Swift Burch
- Born:: November 20, 1969 Washington, D.C., U.S.
- Died:: May 21, 2025 (aged 56)

Career information
- CFL status: American
- Position(s): DL
- College: Temple

Career history

As player
- 1994–1995: Toronto Argonauts
- 1996: Ottawa Rough Riders
- 1997–2001: Montreal Alouettes

Career highlights and awards
- First-team All-East (1991);

Career stats
- Tackles: 326
- Sacks: 60.0
- Interceptions: 1

= Swift Burch =

American gridiron football player (1969–2025)

Swift Burch (May 8, 1969 – May 21, 2025) was an American football defensive lineman in the Canadian Football League (CFL). He played for the Toronto Argonauts, Ottawa Rough Riders and Montreal Alouettes.

Burch played college football for the Temple University Owls. He was a captain of the 1991 team and led the team with 11 tackles for a loss. Burch was a second-team All-Big East selection that season.

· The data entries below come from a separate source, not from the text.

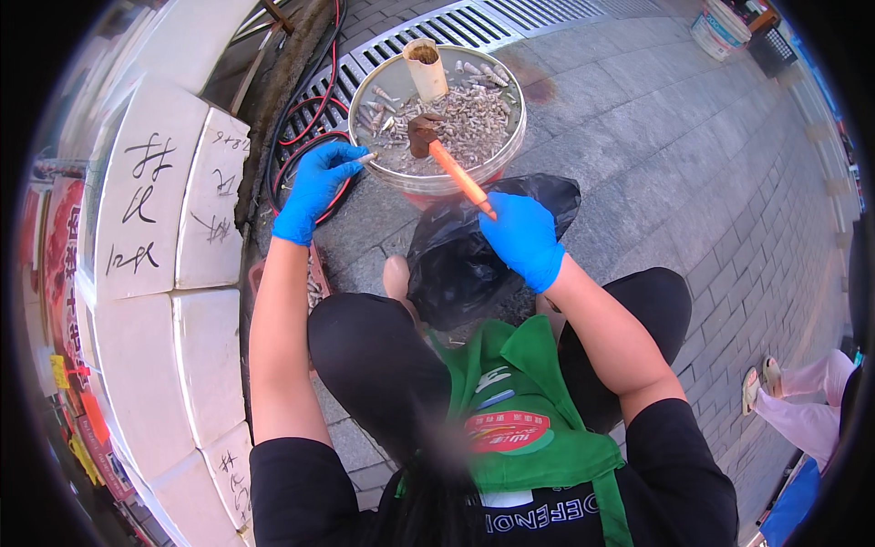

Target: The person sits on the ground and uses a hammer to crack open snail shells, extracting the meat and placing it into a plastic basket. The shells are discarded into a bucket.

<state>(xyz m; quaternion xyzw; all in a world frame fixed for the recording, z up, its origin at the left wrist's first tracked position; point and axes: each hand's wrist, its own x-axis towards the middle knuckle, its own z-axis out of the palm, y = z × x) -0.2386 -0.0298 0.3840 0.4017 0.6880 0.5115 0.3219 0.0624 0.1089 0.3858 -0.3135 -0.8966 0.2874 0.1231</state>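
Observation:
Gloved in blue, my left hand pinches a small spiral snail shell between thumb and fingertips, at the left rim of a round bucket. My right hand, also gloved, grips the orange handle of a hammer. The hammer's rusty head is over the bucket's top. Many pointed shells and broken bits lie across that top, on a grey surface. At its far side an upright pale tube holds something brown. Below my right hand, a black plastic bag lies between my feet.
White foam boxes with handwriting are stacked on the left. Black and red hoses coil beside a metal drain grate. A reddish container of shells is partly behind my left arm. Another person's legs show at right.

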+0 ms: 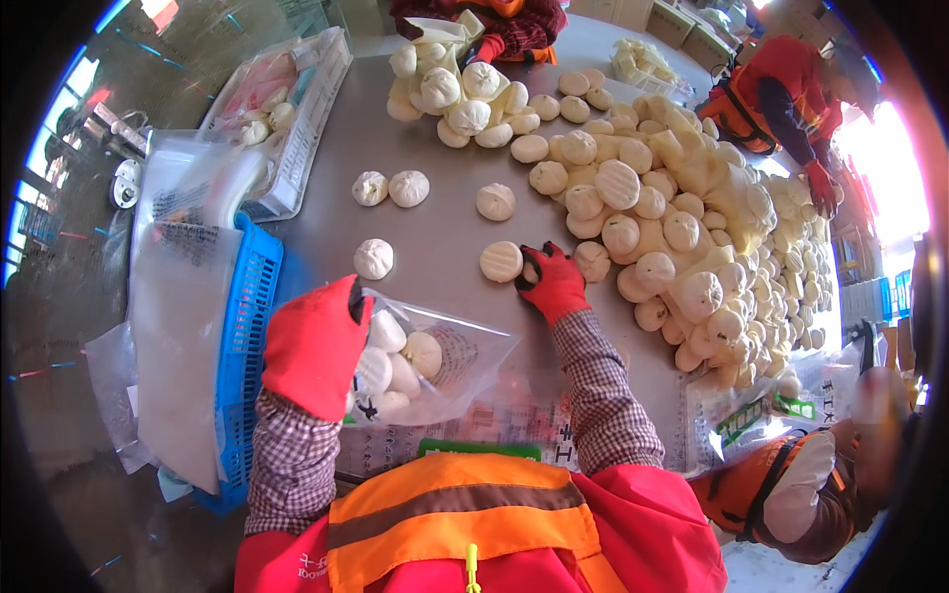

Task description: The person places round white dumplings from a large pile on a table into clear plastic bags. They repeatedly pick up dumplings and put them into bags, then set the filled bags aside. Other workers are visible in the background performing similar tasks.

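Note:
My left hand (319, 348), in a red glove, grips the upper left edge of a clear plastic bag (467, 356) that holds several white steamed buns (422, 354). Over the metal table (437, 230), my right hand (552, 280), also in a red glove, has its fingers around a bun that they partly hide. Touching it on the left is a bun with its ridged underside up (501, 262); another bun (592, 261) lies just right of the hand. Loose buns (373, 259) lie farther left, beyond the bag.
A large heap of buns on cloth (682, 230) covers the right side. At left are a blue plastic basket (252, 311) with flat plastic bags (182, 333) and a white crate (296, 156). Co-workers stand at the far side (519, 30), far right (771, 96) and lower right (793, 489).

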`<act>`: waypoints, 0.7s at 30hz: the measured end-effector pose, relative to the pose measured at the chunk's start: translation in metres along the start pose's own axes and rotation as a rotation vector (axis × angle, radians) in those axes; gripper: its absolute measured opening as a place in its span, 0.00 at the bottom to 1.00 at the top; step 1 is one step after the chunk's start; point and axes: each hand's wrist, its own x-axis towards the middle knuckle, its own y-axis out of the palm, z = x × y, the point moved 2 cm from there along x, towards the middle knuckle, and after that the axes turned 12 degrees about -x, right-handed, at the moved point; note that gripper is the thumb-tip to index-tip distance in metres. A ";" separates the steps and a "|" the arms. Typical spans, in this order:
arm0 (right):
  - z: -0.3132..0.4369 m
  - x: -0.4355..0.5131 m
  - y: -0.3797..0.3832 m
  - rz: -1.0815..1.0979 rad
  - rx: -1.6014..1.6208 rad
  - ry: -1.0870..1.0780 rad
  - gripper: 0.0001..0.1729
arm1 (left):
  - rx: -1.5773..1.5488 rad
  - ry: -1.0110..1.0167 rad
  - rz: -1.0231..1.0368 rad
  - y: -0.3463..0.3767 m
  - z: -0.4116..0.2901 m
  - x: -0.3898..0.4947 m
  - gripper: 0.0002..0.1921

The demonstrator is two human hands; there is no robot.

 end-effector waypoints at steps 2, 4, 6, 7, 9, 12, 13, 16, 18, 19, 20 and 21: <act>-0.028 -0.018 0.022 -0.212 0.480 0.029 0.48 | 0.022 0.042 0.028 0.007 -0.008 0.007 0.14; 0.011 -0.062 -0.035 -0.136 1.430 0.085 0.43 | 0.024 -0.014 0.084 0.014 -0.008 0.015 0.13; 0.035 -0.102 -0.051 0.019 1.965 0.008 0.40 | -0.045 0.079 0.050 0.026 -0.013 0.022 0.14; 0.053 -0.112 -0.069 0.075 1.653 -0.235 0.38 | -0.055 0.060 0.060 0.025 -0.009 0.021 0.14; 0.080 -0.117 -0.088 -0.109 0.922 -0.563 0.32 | -0.088 0.033 0.071 0.024 -0.006 0.025 0.14; 0.053 -0.060 -0.077 -0.374 0.829 -0.181 0.32 | -0.139 0.008 0.064 0.021 0.000 0.021 0.15; 0.056 -0.039 -0.075 -0.396 0.553 -0.199 0.34 | -0.138 0.027 0.059 0.021 0.002 0.021 0.15; 0.062 0.000 -0.029 -0.368 -0.012 -0.217 0.36 | -0.329 -0.075 0.117 0.014 -0.003 0.019 0.16; 0.062 0.004 -0.008 -0.253 0.139 -0.150 0.36 | -0.373 -0.033 0.085 0.016 0.002 0.022 0.16; 0.063 0.004 -0.003 -0.194 0.307 -0.082 0.36 | -0.464 -0.123 0.131 0.018 0.007 0.022 0.15; 0.053 0.000 -0.002 -0.102 0.656 0.051 0.37 | -0.555 -0.209 0.179 0.019 0.007 0.024 0.15; 0.045 -0.009 0.003 0.013 1.000 0.188 0.38 | -0.646 -0.311 0.228 0.018 0.008 0.021 0.14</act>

In 1994, he was the Argonauts nominee for CFL Outstanding Rookie. He recorded four sacks in a single game against the Hamilton Tiger-Cats on August 3, 1995. In 2000, he was an All-East Division honoree while with the Alouettes. He led Montreal in sacks in both 2000 and 2001 with nine each season. Through the 2024 season, Burch's 37 sacks rank fifth on the all-time list for Montreal.

Burch died on May 21, 2025, at the age of 56, after battling rectal cancer for nine years.